Transcribe exactly the line containing "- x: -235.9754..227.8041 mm" plus every later line in the data.

======== Input ========

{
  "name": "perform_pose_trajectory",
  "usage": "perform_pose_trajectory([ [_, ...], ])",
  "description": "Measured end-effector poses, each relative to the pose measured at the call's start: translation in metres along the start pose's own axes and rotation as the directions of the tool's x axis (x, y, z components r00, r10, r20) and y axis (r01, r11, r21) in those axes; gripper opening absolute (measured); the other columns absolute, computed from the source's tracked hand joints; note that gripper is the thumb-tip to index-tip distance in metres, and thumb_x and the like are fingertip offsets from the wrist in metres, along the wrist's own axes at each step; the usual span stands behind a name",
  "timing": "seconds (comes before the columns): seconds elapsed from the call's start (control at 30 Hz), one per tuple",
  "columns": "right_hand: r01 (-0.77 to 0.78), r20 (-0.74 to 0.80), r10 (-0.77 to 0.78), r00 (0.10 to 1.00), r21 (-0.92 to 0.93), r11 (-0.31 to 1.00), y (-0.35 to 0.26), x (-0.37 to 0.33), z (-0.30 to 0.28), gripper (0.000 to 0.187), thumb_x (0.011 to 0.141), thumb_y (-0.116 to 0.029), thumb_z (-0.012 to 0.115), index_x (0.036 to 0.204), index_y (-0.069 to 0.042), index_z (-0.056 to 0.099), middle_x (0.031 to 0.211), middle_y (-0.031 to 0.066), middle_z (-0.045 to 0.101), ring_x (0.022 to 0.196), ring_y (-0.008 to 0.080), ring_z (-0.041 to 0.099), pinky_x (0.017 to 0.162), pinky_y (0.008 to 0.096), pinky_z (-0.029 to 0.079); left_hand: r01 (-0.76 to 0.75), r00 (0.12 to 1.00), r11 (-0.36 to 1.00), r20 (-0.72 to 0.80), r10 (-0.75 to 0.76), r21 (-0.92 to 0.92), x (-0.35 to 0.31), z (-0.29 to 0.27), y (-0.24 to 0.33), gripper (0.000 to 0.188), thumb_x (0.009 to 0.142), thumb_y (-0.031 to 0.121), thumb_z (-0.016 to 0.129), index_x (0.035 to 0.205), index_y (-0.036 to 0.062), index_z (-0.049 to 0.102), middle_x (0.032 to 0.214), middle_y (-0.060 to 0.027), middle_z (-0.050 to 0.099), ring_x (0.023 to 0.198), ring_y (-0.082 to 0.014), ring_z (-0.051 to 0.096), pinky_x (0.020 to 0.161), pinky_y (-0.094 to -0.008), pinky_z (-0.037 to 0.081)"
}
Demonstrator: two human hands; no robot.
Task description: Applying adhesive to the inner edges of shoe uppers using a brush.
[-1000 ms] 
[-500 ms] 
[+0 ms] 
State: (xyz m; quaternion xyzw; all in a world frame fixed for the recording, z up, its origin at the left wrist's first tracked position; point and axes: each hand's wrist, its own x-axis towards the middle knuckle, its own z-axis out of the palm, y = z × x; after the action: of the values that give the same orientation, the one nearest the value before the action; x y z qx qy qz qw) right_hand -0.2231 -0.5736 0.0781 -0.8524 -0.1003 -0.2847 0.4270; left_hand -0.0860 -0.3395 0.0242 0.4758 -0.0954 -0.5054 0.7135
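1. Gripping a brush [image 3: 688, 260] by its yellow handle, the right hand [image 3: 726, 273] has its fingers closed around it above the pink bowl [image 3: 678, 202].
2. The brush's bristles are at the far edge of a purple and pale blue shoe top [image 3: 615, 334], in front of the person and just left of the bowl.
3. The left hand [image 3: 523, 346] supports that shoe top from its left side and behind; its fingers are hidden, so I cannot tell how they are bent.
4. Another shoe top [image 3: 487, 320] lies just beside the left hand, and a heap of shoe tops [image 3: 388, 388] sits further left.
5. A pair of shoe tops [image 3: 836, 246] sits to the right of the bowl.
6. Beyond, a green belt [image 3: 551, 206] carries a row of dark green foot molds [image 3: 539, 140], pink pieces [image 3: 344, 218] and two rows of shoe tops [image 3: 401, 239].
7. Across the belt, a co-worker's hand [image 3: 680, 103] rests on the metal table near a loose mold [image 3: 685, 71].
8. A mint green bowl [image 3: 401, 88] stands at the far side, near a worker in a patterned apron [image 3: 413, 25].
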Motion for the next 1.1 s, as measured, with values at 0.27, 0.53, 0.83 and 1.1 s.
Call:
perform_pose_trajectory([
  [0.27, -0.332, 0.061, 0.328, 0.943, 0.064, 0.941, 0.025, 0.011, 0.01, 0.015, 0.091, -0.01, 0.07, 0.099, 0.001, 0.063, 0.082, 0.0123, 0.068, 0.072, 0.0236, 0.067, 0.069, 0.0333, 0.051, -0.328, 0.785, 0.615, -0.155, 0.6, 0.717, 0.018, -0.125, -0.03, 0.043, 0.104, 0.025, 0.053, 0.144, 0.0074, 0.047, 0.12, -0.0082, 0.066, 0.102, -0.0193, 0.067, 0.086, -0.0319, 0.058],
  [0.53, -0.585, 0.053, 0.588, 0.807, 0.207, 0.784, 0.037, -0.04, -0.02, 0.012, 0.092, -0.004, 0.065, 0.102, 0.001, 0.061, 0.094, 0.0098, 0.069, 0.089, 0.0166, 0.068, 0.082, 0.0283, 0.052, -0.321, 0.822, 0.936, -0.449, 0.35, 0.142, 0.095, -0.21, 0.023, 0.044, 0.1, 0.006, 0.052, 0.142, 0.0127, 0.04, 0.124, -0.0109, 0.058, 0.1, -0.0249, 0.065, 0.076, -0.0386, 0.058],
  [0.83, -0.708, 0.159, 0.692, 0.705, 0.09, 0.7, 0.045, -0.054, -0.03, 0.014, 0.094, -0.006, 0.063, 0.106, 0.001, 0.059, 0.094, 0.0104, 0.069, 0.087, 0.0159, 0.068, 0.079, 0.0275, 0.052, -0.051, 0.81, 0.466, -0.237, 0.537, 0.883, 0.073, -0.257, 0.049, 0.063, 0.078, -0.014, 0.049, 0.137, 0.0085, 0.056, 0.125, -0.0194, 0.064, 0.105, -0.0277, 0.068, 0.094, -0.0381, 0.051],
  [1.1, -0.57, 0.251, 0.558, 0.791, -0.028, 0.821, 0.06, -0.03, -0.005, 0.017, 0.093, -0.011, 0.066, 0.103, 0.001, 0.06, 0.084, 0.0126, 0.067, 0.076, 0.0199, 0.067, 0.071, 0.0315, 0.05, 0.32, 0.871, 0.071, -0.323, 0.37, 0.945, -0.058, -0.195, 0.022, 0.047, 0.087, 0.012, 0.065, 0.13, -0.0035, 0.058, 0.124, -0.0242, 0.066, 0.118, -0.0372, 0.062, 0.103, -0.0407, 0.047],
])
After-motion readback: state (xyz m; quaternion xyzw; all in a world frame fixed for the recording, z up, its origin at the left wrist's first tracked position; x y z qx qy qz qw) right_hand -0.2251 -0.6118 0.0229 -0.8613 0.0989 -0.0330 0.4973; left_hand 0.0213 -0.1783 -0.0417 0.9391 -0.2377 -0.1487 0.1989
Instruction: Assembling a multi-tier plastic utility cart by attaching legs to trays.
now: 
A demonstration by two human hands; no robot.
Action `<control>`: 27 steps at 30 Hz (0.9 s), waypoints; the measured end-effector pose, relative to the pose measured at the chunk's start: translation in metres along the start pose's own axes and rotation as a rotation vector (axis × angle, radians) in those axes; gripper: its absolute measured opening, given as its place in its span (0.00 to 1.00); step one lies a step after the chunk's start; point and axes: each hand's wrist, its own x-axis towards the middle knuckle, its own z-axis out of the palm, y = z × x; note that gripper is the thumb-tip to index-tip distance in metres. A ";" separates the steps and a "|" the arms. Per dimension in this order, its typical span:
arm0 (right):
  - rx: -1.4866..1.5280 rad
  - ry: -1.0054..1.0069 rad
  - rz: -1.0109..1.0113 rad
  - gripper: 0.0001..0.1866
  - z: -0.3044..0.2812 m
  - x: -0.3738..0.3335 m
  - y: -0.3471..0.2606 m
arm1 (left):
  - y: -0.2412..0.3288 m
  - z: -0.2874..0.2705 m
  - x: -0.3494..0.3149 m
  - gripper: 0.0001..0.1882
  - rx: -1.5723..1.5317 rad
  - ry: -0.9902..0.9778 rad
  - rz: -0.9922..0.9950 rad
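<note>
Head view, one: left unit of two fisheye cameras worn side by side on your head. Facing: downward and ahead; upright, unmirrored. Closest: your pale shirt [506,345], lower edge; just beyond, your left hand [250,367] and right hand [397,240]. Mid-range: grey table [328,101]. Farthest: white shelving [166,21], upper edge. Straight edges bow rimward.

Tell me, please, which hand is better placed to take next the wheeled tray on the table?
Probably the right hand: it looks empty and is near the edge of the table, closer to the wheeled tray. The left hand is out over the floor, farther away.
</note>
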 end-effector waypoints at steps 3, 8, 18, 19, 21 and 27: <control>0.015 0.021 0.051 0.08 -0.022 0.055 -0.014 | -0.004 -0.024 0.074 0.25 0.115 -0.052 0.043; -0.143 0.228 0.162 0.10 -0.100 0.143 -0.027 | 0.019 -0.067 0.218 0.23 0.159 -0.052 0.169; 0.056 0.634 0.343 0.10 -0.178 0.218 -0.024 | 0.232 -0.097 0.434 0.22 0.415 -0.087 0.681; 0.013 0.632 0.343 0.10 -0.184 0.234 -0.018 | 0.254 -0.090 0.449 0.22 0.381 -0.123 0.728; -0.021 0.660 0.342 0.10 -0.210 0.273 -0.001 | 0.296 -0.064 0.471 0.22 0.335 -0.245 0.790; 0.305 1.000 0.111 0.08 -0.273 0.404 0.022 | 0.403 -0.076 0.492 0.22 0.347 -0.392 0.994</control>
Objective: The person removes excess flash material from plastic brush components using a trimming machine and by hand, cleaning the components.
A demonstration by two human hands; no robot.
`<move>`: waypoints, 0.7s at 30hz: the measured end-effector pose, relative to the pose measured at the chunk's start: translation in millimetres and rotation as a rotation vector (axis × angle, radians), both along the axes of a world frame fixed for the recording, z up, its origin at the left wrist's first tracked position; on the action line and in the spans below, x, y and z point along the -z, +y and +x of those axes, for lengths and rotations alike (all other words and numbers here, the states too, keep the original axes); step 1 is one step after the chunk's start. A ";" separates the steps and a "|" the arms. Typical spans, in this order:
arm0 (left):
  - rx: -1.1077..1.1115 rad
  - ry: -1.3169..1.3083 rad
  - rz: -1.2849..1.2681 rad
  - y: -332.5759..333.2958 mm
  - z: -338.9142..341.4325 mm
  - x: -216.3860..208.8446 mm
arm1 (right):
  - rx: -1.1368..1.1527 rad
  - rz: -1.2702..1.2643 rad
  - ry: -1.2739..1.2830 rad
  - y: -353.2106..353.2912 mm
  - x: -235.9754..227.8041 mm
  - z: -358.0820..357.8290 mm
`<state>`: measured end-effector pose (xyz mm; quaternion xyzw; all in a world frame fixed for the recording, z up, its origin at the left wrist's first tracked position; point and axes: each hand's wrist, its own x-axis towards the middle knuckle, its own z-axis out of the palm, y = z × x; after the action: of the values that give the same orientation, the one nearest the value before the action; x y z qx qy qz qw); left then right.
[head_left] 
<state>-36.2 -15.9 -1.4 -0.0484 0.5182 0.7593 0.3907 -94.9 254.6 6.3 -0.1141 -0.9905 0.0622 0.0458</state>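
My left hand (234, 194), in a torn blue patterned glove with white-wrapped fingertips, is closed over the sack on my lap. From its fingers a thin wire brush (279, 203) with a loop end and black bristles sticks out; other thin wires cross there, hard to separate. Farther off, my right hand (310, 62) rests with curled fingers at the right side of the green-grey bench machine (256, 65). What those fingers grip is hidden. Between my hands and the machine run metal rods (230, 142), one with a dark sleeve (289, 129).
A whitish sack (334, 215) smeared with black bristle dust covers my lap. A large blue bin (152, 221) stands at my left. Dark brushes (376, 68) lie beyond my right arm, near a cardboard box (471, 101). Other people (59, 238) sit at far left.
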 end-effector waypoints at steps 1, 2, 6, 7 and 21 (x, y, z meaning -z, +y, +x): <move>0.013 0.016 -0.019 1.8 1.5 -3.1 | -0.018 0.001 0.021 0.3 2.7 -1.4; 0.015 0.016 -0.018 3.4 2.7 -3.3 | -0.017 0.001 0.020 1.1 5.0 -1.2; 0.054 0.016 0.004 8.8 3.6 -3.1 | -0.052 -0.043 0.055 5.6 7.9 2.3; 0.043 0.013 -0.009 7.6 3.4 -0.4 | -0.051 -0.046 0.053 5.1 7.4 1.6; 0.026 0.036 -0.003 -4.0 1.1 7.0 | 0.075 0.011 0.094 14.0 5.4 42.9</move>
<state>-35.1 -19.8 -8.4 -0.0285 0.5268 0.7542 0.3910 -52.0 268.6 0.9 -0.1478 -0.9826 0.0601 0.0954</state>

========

* [Answer for this exercise]
  - x: -235.9754..227.8041 mm
  - z: -358.0820..357.8290 mm
`<state>`: measured end-effector pose (xyz mm; quaternion xyzw; all in a world frame fixed for the recording, z up, its origin at the left wrist's first tracked position; point and axes: each hand's wrist, its own x-axis towards the middle knuckle, its own z-axis out of the palm, y = z × x; after the action: of the values that give the same orientation, the one nearest the value before the action; x y z qx qy qz qw); left then right.
[head_left] 
<state>-36.2 -15.9 -1.4 -0.0484 0.5182 0.7593 0.3907 -94.9 254.6 6.3 -0.1141 -0.9905 0.0622 0.0458</state>
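My left hand (234, 194), in a torn blue patterned glove with white-wrapped fingertips, is closed over the sack on my lap. From its fingers a thin wire brush (279, 203) with a loop end and black bristles sticks out; other thin wires cross there, hard to separate. Farther off, my right hand (310, 62) rests with curled fingers at the right side of the green-grey bench machine (256, 65). What those fingers grip is hidden. Between my hands and the machine run metal rods (230, 142), one with a dark sleeve (289, 129).
A whitish sack (334, 215) smeared with black bristle dust covers my lap. A large blue bin (152, 221) stands at my left. Dark brushes (376, 68) lie beyond my right arm, near a cardboard box (471, 101). Other people (59, 238) sit at far left.
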 end-effector waypoints at steps 1, 2, 6, 7 and 21 (x, y, z meaning -z, +y, +x): <move>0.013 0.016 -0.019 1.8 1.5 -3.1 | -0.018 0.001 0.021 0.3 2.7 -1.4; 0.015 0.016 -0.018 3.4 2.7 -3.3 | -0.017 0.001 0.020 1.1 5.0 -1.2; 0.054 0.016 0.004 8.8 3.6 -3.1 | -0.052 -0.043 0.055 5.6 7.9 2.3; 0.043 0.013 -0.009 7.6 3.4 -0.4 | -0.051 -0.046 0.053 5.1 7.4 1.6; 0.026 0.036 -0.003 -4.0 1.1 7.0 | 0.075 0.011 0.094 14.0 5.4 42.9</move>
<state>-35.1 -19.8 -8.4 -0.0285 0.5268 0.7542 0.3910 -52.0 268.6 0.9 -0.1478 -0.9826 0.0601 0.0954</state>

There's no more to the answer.